Task brief: From the material beneath, pull every line with the word "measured".

Supplied information:

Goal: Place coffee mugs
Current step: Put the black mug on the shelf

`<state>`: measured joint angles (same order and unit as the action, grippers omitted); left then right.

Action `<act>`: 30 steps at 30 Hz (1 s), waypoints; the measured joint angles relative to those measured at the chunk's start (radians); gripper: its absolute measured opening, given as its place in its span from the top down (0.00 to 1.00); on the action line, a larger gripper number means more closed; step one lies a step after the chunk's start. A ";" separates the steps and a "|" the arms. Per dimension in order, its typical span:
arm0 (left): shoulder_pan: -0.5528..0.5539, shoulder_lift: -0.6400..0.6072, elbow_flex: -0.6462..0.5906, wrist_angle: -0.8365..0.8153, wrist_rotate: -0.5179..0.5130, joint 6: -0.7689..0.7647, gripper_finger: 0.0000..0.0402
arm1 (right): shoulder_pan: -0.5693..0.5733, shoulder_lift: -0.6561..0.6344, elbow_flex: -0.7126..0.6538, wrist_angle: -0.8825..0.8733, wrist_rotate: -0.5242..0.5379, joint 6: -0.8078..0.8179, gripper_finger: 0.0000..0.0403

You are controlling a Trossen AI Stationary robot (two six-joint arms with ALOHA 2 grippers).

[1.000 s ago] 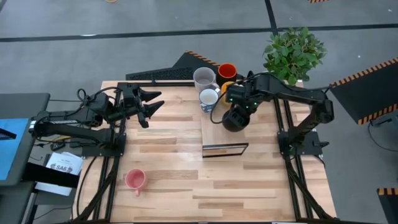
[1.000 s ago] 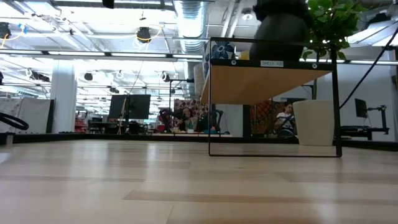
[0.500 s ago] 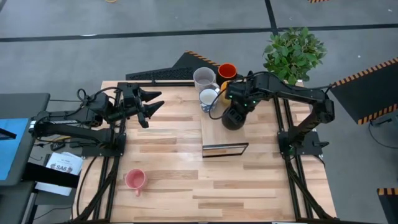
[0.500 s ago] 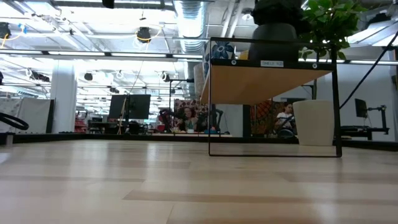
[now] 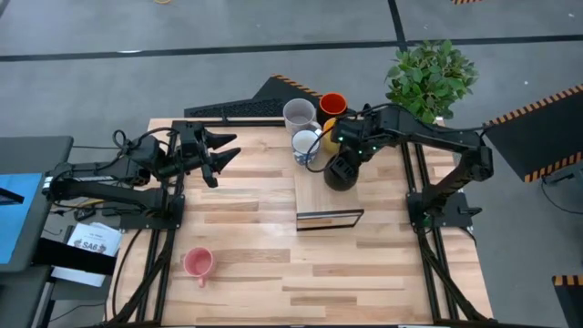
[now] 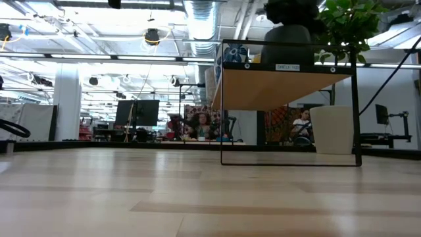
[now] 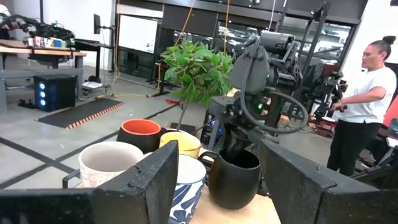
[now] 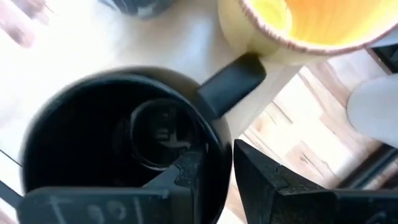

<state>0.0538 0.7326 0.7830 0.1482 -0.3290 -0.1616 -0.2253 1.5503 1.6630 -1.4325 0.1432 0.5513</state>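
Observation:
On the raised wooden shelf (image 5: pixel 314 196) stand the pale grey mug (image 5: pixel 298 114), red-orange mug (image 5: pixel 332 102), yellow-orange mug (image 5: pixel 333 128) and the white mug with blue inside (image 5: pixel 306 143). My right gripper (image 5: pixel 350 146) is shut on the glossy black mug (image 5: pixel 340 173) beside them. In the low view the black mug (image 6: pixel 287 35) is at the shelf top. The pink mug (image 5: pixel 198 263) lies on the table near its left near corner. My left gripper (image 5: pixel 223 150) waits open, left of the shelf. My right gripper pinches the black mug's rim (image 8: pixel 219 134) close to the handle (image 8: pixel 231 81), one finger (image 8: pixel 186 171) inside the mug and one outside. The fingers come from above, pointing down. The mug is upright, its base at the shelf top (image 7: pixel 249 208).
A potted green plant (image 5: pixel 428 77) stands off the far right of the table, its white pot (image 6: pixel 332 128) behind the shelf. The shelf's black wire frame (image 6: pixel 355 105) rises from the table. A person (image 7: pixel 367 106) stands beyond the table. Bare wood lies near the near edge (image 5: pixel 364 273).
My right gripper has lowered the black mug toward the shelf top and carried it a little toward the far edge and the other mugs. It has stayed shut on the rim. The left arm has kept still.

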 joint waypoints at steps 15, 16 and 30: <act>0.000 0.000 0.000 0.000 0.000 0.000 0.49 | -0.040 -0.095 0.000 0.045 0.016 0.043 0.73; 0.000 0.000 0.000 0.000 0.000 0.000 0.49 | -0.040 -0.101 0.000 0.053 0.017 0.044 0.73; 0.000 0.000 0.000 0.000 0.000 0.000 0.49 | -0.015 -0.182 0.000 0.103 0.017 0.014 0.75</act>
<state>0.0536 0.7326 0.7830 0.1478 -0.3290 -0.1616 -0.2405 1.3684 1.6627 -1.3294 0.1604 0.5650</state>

Response to this exercise:
`<state>`: measured joint angles (same order and unit as the action, grippers omitted); left then right.
Action `<act>`: 30 steps at 30 Hz (1 s), waypoints; the measured joint angles relative to those measured at the chunk's start (radians); gripper: its absolute measured opening, given as its place in its span from the top down (0.00 to 1.00); on the action line, a larger gripper number means more closed; step one lies a step after the chunk's start. A ";" separates the steps and a "|" the arms. Per dimension in order, its typical span:

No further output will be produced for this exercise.